All are names, gone and widely forgotten, of the areas currently known as SoHo, Stuyvesant Town and the Upper West Side. Their rechristening was driven by marketing and the age-old arriviste penchant for reinvention: like colonists, neighborhood newcomers staked their claim by renaming wherever they happened to land.
But now a state assemblyman, Hakeem Jeffries, is writing legislation that would punish real estate agents for inventing neighborhood names and for falsely stretching their boundaries. It would also require that name changes get city approval.
Under Mr. Jeffries’s vision, NoLIta may never have been allowed to break away from Little Italy. Alphabet City might not have been subsumed by the East Village. SoBro could have been dead on arrival (some might argue it already was).
Mr. Jeffries, a Brooklyn Democrat, might have a difficult time persuading other legislators to sign on, but he says such renaming is not innocuous because it artificially inflates housing prices. “Neighborhoods have a history, culture and character that should not be tossed overboard whenever a Realtor decides it would be easier to market under another name,” he said.
Mr. Jeffries’s outrage was set off by reports that real estate agents were using the name ProCro to peddle properties on the border of the Brooklyn neighborhoods of Prospect Heights and Crown Heights, an area within his district. He also said the name “sounded silly.”
But in the history of the city’s changing neighborhood names, it has never been easy to predict when a new name would stick.
The abbreviation floodgates appear to have been opened by SoHo, a name that gained traction in the mid-1960s as artists began to live illegally in factory spaces south of Houston Street. It also had the allure of having a twin, nomenclaturally speaking, in London’s Soho, a centuries-old area whose name appears to have roots in a hunting call.

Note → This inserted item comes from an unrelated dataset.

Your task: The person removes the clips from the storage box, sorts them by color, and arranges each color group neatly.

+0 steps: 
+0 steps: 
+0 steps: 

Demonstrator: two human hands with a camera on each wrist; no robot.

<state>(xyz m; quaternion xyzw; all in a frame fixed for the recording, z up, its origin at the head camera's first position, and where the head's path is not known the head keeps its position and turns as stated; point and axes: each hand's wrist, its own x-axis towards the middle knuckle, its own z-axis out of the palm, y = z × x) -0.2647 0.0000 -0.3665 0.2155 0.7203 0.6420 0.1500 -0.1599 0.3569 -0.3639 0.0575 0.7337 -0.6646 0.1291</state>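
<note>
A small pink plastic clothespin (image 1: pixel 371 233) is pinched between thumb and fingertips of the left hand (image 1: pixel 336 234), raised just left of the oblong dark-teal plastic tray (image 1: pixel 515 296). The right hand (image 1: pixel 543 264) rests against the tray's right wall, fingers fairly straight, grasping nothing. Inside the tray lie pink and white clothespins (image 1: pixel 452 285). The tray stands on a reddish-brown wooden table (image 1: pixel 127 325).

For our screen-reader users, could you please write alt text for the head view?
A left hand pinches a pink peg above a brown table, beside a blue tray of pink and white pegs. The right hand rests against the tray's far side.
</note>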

Next came TriBeCa, tentatively trotted out in the early 1970s. “It’s called TriBeCa, though nobody’s wild about the name,” The New York Times said in 1976. By then, abbreviation fever had struck: The article also noted that some residents preferred to call the area LoCal or SoSo, for South of SoHo.
And then it was off to the races, with neighborhoods like NoHo, NoLIta and finally Dumbo (actually an acronym, for Down Under Manhattan Bridge Overpass) coming about and — with the exception of NoLIta — being enshrined on city maps. Joel Minster, senior vice president of Kappa Map Group, which publishes Hagstrom maps, said the inclusion process involved consulting local residents and the city.
Developers and marketers fanned the flames, creating what has become a likely graveyard of names, using whatever ramp, tunnel, viaduct and manhole cover that happened to be nearby: NoBat, NoCal, BoHo, CanDo, ViVa (West Harlem between two viaducts), and, in Brooklyn, BoCoCa (where Boerum Hill, Cobble Hill and Carroll Gardens converge) and GoCaGa (Gowanus meets Carroll Gardens).
The blogosphere giddily took the rebranding to new heights. In 2005, the blog Curbed held a contest for neighborhood names; the winner was Rambo: Right After the Manhattan Bridge Overpass, between Tillary and York Streets, in Brooklyn.
But other names stuck, somewhat. Lockhart Steele, the founder of Curbed, said he and his friends bandy about the names of FiDi, for the Financial District, and SoBro, a repackaging of the South Bronx. “Those neighborhood names are catching on, albeit perhaps slowly and awkwardly, because they actually fulfill a need,” he said.
Jonathan Butler, who created the Brooklyn blog Brownstoner, said the area that set Mr. Jeffries off, “ProCro,” may deserve its own name because it shares elements of both Prospect Heights and Crown Heights. “Crown Heights is huge,” he said, “and in this case, the subneighborhood designation is quite helpful.”
For all the fuss, a cursory search of Craigslist ads revealed no trace of listings for “ProCro.”
Many lauded Mr. Jeffries’s bid to punish real estate agents for suggesting that properties are in more tantalizing areas, but the halting of name creation gave some pause.
“Neighborhood names and the coining thereof is a quintessentially New York activity that should be encouraged, not discouraged,” Mr. Steele said. “Telling people not to is like telling New Yorkers they can’t have hot dogs in the street.”